1.Glutamate + H2O in the presence of Glutamate dehydrogenase (in mitochondria ) it forms - Ketoglutarate and NH4+ (ammonium ion ) and NAD is reduced. Glutamate dehydrogenase requires NAD+ or NADP+ as cofactor. thjis is the enzyme that has the specificity for both types of cofactors.
Glutamate dehydrogenase (GDH) is a mitochondrial enzyme that is normally activated by leucine and ADP and inhibited by GTP and ATP. GDH increases the oxidative deamination of glutamate to α-ketoglutarate and ammonia, thereby raising the ATP/ADP ratio, which results in closure of the KATP channel and release of insulin.
2.Interaction between glycolysis and amino acid metabolism.

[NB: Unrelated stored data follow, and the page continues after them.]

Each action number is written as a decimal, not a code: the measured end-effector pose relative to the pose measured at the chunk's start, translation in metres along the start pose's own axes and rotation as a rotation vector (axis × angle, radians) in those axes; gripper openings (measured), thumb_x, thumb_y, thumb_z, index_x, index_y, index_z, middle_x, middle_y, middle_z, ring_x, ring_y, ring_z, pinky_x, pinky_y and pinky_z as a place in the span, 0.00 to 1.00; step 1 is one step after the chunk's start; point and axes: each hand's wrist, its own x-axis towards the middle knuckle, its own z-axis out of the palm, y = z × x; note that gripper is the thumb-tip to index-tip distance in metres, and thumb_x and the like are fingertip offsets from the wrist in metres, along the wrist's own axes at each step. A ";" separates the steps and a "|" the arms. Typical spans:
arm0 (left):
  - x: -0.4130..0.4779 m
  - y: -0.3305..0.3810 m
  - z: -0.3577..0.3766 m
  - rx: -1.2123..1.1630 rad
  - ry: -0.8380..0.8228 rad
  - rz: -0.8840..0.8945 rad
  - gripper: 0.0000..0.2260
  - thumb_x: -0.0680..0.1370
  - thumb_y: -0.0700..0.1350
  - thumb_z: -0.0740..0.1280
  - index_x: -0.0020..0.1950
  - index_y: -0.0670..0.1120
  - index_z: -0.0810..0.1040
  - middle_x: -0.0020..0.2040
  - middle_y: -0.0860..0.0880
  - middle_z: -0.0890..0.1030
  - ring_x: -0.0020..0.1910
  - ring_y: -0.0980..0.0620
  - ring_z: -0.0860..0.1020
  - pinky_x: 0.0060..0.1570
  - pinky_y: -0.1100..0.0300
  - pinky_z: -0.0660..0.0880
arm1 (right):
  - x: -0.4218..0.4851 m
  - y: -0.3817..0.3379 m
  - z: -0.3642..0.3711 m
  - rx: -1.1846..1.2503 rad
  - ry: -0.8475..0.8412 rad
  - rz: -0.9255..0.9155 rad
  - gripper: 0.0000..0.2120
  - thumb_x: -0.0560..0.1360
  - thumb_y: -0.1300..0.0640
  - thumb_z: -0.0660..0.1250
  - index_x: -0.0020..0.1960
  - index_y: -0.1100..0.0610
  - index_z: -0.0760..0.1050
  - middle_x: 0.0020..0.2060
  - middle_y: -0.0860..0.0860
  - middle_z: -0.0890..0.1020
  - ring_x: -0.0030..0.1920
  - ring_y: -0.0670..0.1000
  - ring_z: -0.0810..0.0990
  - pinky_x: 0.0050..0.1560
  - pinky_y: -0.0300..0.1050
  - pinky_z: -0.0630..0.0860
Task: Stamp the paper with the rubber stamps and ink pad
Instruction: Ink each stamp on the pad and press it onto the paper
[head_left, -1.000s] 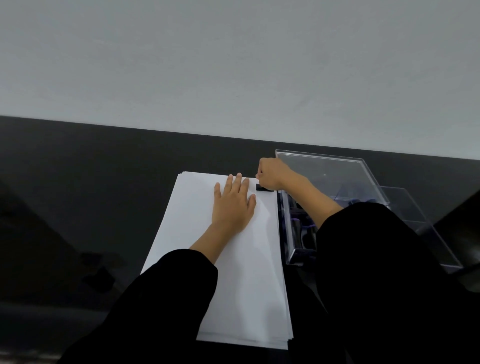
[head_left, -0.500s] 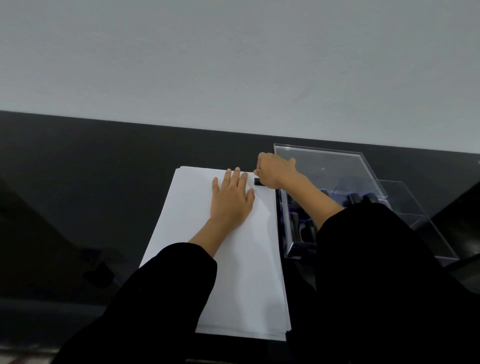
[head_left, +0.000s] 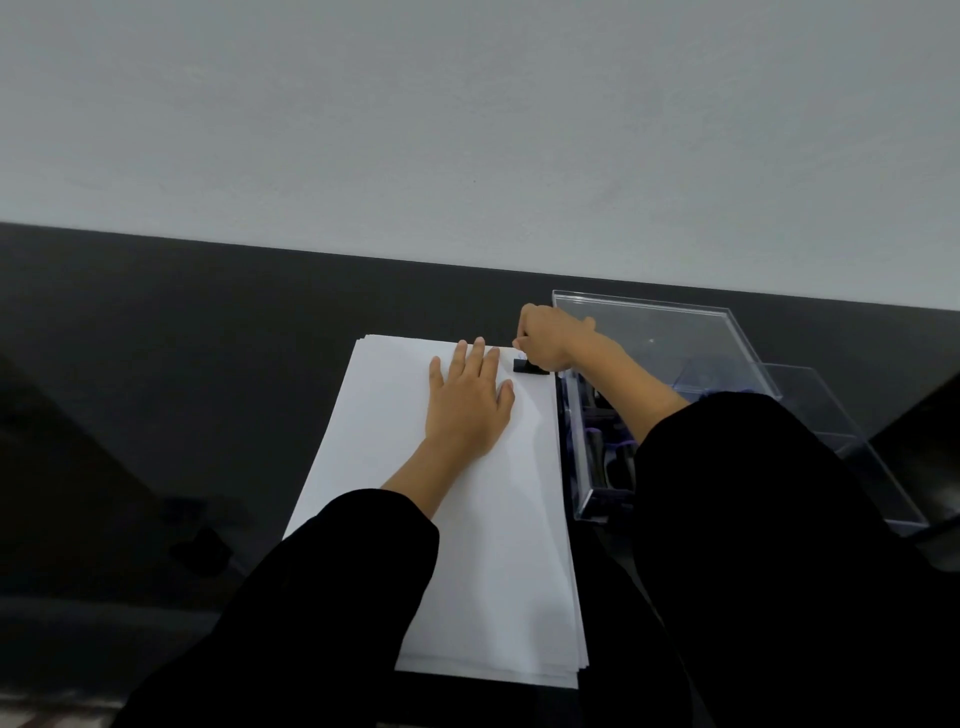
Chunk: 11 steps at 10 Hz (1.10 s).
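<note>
One black rubber stamp (head_left: 529, 367) stands at the far right corner of the paper stack (head_left: 493, 545), directly under the right hand (head_left: 550, 338), which is clenched around its top. The left hand (head_left: 467, 405) lies flat on the paper, just left of the stamp.

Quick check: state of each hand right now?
Left hand: open, flat on the paper.
Right hand: closed, gripping the black stamp.
</note>
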 end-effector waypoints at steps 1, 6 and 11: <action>0.000 0.000 0.000 0.002 0.001 0.001 0.24 0.82 0.53 0.47 0.77 0.47 0.50 0.78 0.48 0.50 0.77 0.48 0.47 0.74 0.47 0.44 | -0.002 0.000 0.003 0.007 0.025 -0.003 0.12 0.81 0.57 0.56 0.62 0.61 0.67 0.60 0.56 0.74 0.60 0.56 0.73 0.67 0.60 0.58; 0.000 0.000 0.001 0.015 0.002 -0.001 0.24 0.82 0.54 0.46 0.77 0.47 0.50 0.78 0.48 0.50 0.77 0.48 0.47 0.74 0.47 0.45 | -0.011 -0.001 0.010 -0.014 0.089 -0.024 0.11 0.81 0.57 0.56 0.61 0.60 0.66 0.61 0.56 0.71 0.58 0.56 0.74 0.67 0.60 0.59; -0.004 0.000 -0.002 -0.045 0.089 -0.020 0.23 0.82 0.53 0.50 0.75 0.47 0.58 0.76 0.45 0.57 0.75 0.48 0.55 0.74 0.51 0.49 | -0.009 0.002 0.007 0.024 0.078 -0.008 0.10 0.81 0.56 0.56 0.60 0.59 0.67 0.60 0.56 0.73 0.59 0.56 0.73 0.67 0.61 0.58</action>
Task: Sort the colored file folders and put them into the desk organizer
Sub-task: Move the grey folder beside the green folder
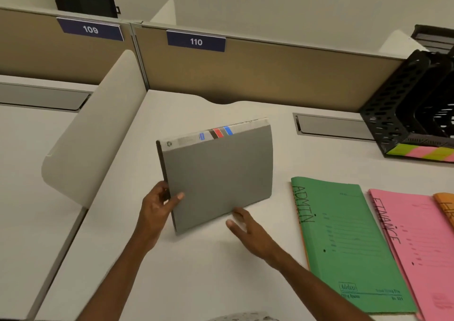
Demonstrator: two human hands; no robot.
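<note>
Centrally, left hand (159, 204) raised off the desk (196, 271), forearm slanting up from the lower edge, thumb laid across the front of the gray folder (218, 173) and fingers curled behind its left spine edge: pinching that edge. Right hand (248, 230) low, palm down, fingers loosely spread and pointing up-left, fingertips at the folder's bottom edge near its right corner; touching or merely just beside, cannot tell. Nothing pinched in the right.

Gray folder standing nearly upright on its bottom edge, tipped slightly back, between the two hands, spine to the left. Pale strip along its top with red, blue and dark color tabs.

Right of the right forearm, lying flat: green folder (348, 244) lettered ADMIN, with a thin orange edge peeking out beneath its left side. Just beside it, overlapping at the right, pink folder (415, 252) lettered FINANCE. Beyond that, corner of an orange folder (446, 206) cut off by the frame edge.

Farther back at right, well apart from both hands, black mesh organizer (393, 114) against the partition (270, 75), green and pink paper strips along its front base, slots dark and contents not discernible. Number plates 109 (90, 29) and 110 (196, 41) fixed on the partition. Curved white divider (98, 129) standing to the left of the gray folder, apart from it.
</note>
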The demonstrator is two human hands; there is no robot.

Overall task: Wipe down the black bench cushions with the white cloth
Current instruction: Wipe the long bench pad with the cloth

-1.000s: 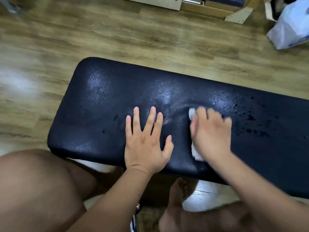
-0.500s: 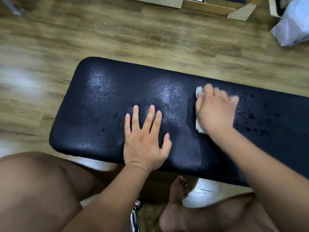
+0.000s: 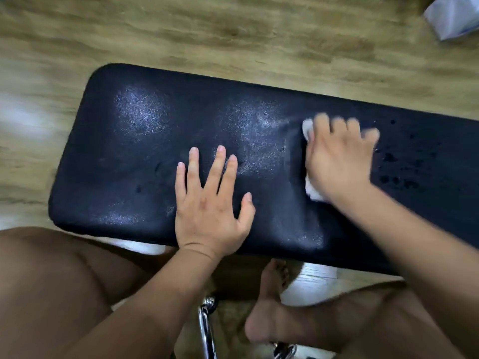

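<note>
A black bench cushion (image 3: 134, 151) stretches across the view, shiny in patches, with dark droplets (image 3: 404, 174) on its right part. My left hand (image 3: 210, 203) lies flat on the cushion near its front edge, fingers spread and straight. My right hand (image 3: 339, 156) presses a white cloth (image 3: 312, 191) against the cushion to the right of centre; the cloth peeks out beside the fingers and below the palm, and the hand is motion-blurred.
Wooden floor (image 3: 233, 35) surrounds the bench. A white plastic bag (image 3: 456, 16) lies at the top right corner. My bare knees and a foot (image 3: 269, 307) are below the bench, beside a chrome frame tube (image 3: 206, 327).
My right hand with the cloth slid from the near side of the cushion toward its far edge, then part-way back. The left hand stayed flat in place.
</note>
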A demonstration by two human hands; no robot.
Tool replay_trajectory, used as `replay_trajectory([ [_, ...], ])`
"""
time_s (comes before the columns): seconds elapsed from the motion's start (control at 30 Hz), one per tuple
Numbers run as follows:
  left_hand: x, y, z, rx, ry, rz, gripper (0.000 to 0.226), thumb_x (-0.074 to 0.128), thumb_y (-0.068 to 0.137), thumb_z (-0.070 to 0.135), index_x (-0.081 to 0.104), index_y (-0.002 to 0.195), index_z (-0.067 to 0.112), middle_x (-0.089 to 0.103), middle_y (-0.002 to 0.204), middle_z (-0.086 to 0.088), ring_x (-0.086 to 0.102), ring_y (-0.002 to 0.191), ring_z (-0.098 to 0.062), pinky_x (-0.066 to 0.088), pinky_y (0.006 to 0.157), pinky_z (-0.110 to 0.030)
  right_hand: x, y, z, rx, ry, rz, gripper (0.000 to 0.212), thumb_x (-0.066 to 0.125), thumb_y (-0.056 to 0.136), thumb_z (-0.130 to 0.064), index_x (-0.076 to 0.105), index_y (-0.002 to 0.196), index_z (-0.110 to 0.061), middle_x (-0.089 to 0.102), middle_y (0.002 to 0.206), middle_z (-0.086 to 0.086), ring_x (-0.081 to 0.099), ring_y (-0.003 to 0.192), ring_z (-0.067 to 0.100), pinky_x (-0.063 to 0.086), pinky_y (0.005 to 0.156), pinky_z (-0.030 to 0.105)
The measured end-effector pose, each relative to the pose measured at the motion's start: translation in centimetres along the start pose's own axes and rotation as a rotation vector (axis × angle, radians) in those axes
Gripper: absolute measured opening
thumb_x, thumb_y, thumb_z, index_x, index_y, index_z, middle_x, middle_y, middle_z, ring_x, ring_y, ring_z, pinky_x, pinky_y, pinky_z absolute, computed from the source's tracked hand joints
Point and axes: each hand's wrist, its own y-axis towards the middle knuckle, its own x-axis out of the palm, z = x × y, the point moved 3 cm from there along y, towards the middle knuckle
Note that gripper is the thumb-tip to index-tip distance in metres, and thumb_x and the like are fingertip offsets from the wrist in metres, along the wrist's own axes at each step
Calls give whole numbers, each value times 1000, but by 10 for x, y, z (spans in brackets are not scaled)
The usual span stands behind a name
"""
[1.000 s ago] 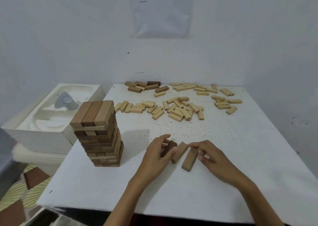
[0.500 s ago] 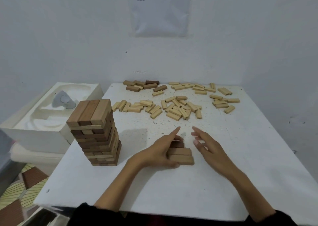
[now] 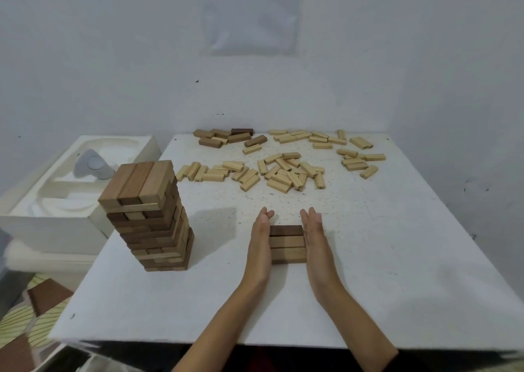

. A point of interaction between glycolysis and glutaminolysis is PGM with its substrate 3-phosphoglycerate and its product 2-phosphoglycerate. 3-Phosphoglycerate is the precursor for serine synthesis, whereas 2-phosphoglycerate is the product of serine degradation. The amino group for serine synthesis derives from the glutaminolytic intermediate glutamate. Pyruvate as acceptor of the amino group of serine can derive from glycolysis or glutaminolysis. It is required for alanine synthesis but also for the lactate dehydrogenase reaction, which recycles NAD required by GAPDH.